Josh is good people, Robbie. Listen to him. Be better than I was. I love you, always did, even when I couldn’t show it. – Dad
The paper trembled in his hands, ink smudging where his grip wrinkled it. His chest heaved, a sob clawing up his throat—ugly, ragged, unstoppable. Tears splashed onto the letter, streaking the words as he slid down the car, knees buckling. He pressed his forehead to the fender, snot dripping, tiny rocks biting into his shins. Everything he’d buried—Dad’s slurred rants, the wheelchair creaking, that lake swallowing him whole—cracked open, spilling out in gasps.

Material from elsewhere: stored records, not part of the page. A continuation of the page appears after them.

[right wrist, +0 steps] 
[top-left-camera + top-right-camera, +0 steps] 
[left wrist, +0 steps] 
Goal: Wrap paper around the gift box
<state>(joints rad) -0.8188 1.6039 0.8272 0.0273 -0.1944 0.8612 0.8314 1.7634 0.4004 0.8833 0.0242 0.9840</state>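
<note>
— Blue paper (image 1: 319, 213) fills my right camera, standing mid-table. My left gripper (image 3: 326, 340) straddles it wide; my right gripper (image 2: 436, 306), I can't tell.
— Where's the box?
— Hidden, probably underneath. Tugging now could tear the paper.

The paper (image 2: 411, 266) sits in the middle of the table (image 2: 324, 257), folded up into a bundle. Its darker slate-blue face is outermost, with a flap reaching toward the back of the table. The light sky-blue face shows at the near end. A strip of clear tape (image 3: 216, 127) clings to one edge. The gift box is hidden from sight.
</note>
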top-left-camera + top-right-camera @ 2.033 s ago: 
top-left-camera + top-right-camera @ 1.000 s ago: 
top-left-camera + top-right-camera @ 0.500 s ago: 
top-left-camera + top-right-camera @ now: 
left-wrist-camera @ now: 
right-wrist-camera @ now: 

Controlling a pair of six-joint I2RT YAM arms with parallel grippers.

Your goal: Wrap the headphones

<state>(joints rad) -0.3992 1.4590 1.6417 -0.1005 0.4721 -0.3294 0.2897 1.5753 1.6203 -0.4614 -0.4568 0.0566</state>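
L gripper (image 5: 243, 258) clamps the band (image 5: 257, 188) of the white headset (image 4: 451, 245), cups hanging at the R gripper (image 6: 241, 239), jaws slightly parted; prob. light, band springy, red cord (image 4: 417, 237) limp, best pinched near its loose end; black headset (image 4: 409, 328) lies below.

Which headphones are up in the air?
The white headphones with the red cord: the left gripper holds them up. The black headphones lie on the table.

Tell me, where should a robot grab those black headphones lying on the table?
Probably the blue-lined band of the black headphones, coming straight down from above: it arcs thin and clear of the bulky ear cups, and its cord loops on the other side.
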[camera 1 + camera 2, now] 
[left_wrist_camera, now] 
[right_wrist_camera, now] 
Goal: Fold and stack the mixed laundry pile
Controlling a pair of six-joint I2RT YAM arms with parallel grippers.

The church loomed silent behind him, the afternoon sun sinking low. He didn’t hear the birds, the wind, nothing—just his own choking breaths and the echo of a dead man’s voice.
Chapter 6: Fragile Things
Robbie’s eyes cracked open to a gray dawn seeping through the blinds. Nine a.m.—early for him, the pill haze still tugging at his skull. He shuffled downstairs, socks snagging on the worn carpet, and froze. Janine stood by the kitchen counter, pinning a black hat to her hair, her dress a stark shroud against the peeling cabinets. Her hands trembled as she smoothed her skirt.
“Mom?” His voice rasped, dry as dust. “Why’re you all in black? Someone die?”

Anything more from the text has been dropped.